S'ils sont arrivés tous ensemble sur le bord de la mer, plusieurs auront immédiatement baissé la tête, et consacré à la recherche immédiate des petits coquillages leurs regards effarouchés par l'étendue de l'Océan. Il y a des yeux et des esprits qui se détournent instinctivement, en face de la grandeur, et qui cherchent à se rassurer en cherchant l'autre aspect du tableau, l'aspect des petites choses, considérées isolément.

Il y a des hommes qui demandent au brin d'herbe un secours contre le cèdre du Liban, et au caillou du rivage une consolation contre la grandeur gênante de la mer, au lieu de les admirer du même regard.

Le premier regard de ces hommes est toujours consacré au détail. Suivez bien ce regard qui fuit le ciel et la mer et qui cherche un microscope pour étudier le brin d'herbe qui pousse près du rocher. Ce regard-là, quand l'homme qui le possède sera revenu à Paris, regardera, en face du génie, la forme d'un chapeau, et, dans les oeuvres du génie, comptera les virgules, avec l'espérance qu'il y en manque une.


Il est certain que la grandeur de l'espace est la figure d'une autre grandeur. Car il est certain que le sommet d'une montagne, par l'horizon qu'il nous découvre, nous parle de la délivrance. De là, notre émotion. Cette émotion serait stupide si elle portait seulement sur une plus grande masse de terre aperçue. Elle n'est pas stupide, parce que l'horizon qui recule oblige les murs de notre prison à reculer avec lui, et notre joie est profonde, en face de l'étendue. Elle est profonde, parce qu'elle est symbolique. Nous sommes faits pour l'immense, et notre âme se dilate quand le ciel et la mer grandissent devant nos yeux. Cette grandeur ne serait rien, si elle était toute seule; mais elle nous parle de l'autre, et voilà le mérite de l'espace. Ainsi, les ruines séculaires nous parlent de l'éternité, et voilà le mérite du temps.
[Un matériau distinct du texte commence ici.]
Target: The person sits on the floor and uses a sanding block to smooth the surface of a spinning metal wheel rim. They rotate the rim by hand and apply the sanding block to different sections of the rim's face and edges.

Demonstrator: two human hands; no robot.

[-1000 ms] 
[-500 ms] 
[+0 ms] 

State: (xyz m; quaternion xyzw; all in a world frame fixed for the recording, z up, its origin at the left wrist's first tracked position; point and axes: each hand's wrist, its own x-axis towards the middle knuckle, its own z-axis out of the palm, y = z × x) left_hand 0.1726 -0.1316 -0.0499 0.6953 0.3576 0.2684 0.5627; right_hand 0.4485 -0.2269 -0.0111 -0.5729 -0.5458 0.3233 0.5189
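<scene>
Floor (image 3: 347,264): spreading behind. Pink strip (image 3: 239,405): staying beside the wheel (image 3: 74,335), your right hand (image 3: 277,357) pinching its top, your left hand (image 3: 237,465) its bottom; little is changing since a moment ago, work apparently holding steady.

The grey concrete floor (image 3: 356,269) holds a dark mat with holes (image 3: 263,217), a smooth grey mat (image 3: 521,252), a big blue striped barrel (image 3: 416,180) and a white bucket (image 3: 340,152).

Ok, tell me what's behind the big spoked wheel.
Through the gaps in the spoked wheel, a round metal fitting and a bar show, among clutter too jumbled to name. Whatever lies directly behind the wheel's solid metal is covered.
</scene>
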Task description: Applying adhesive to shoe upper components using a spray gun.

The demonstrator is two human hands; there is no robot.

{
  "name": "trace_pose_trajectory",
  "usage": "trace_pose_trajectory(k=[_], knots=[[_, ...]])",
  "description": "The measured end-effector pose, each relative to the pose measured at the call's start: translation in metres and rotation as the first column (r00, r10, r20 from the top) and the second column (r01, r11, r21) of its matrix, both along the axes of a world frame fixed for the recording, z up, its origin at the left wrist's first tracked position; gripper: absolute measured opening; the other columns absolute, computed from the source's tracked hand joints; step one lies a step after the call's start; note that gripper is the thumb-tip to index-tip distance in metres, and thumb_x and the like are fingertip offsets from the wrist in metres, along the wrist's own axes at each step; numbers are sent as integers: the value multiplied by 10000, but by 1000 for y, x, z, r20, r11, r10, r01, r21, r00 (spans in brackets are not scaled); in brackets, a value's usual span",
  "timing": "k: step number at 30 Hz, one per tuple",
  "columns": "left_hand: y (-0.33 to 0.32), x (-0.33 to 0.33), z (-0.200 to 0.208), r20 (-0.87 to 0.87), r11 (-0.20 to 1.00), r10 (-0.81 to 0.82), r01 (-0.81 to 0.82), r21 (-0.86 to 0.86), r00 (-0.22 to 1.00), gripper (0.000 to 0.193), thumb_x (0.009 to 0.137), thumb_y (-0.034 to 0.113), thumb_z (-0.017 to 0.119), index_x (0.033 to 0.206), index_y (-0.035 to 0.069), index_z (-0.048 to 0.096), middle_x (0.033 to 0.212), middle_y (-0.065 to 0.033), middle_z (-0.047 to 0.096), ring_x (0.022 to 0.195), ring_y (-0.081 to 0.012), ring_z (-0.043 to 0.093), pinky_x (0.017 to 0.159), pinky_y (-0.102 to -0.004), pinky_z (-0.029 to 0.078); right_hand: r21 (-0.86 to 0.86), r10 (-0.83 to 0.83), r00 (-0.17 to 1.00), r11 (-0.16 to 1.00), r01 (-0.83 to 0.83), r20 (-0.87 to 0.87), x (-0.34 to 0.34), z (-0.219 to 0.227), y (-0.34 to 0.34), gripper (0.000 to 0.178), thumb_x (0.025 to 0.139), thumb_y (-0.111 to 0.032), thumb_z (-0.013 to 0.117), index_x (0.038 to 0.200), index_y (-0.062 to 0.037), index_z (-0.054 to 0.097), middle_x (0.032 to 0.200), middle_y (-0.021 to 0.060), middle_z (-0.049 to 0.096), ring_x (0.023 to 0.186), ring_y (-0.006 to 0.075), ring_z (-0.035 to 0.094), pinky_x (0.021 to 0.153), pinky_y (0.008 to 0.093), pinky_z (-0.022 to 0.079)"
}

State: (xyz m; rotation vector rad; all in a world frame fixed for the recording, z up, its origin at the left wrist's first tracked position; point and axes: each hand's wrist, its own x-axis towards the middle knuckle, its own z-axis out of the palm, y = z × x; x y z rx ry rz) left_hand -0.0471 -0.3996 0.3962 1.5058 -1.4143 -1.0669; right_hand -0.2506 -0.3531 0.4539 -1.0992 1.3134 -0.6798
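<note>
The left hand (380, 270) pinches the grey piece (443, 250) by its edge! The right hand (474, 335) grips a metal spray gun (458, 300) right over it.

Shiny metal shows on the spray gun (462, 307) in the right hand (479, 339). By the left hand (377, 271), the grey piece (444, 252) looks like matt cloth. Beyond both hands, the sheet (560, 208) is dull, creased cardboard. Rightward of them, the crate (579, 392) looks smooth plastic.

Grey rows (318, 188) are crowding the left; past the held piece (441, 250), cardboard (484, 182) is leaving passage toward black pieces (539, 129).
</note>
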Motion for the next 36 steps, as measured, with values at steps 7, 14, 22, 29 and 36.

L'horizon nous parle de ce qui n'a pas de borne, et voilà le mérite de l'horizon.

Le voyage est une chasse à travers les horizons; et voilà le mérite du voyage.


V


L'horizon porte sur la stupidité humaine une condamnation que je voudrais rendre claire.

Les sots craignent toujours de s'occuper des choses sérieuses, dans la crainte de se fatiguer; et ils se fatiguent horriblement en songeant à des riens. Ils s'épuisent en efforts continuels et stériles, et comme ces efforts portent sur des choses insignifiantes, ils ne les redoutent pas. Si les mêmes efforts avaient un grand but, les hommes dont je parle se détourneraient en disant : «Cela ne me regarde pas.» Ils s'imposent volontiers des supplices terribles, pourvu que ces supplices soient en même temps stupides et stériles, pourvu qu'il s'agisse de leur coin du feu, des heures de leurs repas, des querelles qu'ont eues ensemble la femme de chambre et la cuisinière, pourvu qu'il s'agisse de commérage et de dispute, pourvu qu'il s'agisse du rien. Le bourgeois consent à se fatiguer démesurément, pourvu que le chez soi soit le théâtre de sa lutte imbécile; il mourrait à la peine, pourvu que le chez soi fût le théâtre de son agonie.

Et il refuserait de faire vingt pas, s'il s'agissait de rendre service à quelqu'un ou à quelque chose.

L'imbécile craindrait de se fatiguer, lui qui porte jour et nuit, sans se lasser jamais, le plus terrible des jougs, - son propre joug.

Or, voici ce que dit l'horizon:

L'oeil de l'homme est fait pour l'espace. Placez un objet tout près de l'oeil, l'oeil ne voit pas, il ne peut distinguer et reconnaître. Ayez un mur blanc à quelques pas de votre fenêtre, votre oeil distingue, mais se fatigue; son action est arrêtée : la vue est trop courte, l'organe manque d'exercice.

Allez dans la campagne, votre oeil se repose parce que l'horizon s'élargit et parce que les couleurs sont variées. Gravissez une montagne: le repos de votre oeil augmente avec le panorama qui se découvre. Enfin regardez la mer; même malgré vous, votre oeil se tranquillise et s'épure; il jouit profondément de la limite reculée: le ciel et la mer lui imposent le repos.

Voilà ce que dit l'horizon.

Tout près, l'objet regardé aveugle l'oeil; trop près, il le fatigue; lointain, il le repose; immense, il le ravit.

Et la vue physique est l'image de l'autre.

C'est la portée du regard qui le fait beau, qui le fait calme, qui le fait souverain et qui le fait pur.